-- DIRECTIONS FOR THIS TASK --
Copy each line containing the word "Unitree" from the records that follow, please.

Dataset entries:
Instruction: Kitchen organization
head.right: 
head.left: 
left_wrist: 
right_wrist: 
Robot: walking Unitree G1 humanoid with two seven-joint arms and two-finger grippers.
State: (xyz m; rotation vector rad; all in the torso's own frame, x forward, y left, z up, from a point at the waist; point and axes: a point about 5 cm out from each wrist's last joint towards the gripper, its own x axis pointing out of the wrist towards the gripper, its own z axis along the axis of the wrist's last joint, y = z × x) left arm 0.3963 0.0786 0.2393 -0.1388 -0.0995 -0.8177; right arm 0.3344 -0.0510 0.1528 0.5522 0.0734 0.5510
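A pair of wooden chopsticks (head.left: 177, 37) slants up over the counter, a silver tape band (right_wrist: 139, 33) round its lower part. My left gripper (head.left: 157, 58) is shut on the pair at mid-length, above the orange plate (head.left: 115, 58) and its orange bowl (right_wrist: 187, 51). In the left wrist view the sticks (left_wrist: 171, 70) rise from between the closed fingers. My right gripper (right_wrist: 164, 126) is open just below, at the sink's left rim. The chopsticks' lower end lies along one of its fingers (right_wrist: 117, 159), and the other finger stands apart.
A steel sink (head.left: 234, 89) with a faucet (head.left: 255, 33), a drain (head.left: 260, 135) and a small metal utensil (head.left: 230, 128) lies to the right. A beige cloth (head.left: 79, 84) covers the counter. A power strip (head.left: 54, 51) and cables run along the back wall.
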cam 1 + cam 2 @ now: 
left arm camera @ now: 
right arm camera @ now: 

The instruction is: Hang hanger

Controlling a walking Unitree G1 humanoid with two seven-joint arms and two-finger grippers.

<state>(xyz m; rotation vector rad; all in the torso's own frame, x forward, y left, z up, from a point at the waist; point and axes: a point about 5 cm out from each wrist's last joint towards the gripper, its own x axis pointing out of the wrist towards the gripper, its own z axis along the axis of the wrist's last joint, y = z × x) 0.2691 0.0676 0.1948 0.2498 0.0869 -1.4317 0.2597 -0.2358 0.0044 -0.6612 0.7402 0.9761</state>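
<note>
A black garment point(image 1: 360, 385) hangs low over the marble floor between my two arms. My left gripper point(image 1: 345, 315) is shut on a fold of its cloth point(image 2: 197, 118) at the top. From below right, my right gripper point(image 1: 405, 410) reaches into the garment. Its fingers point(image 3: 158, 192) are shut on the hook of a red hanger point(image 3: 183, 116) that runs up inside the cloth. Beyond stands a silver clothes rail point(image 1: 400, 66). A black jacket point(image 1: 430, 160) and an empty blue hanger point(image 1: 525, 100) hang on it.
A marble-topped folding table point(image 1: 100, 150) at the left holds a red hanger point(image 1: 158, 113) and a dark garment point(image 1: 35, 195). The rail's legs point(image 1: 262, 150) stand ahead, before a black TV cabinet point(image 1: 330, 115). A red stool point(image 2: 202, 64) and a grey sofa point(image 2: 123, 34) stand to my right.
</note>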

-- SOLUTION FOR THIS TASK --
Robot: walking Unitree G1 humanoid with two seven-joint arms and two-finger grippers.
Controlling a walking Unitree G1 humanoid with two seven-joint arms and two-finger grippers.

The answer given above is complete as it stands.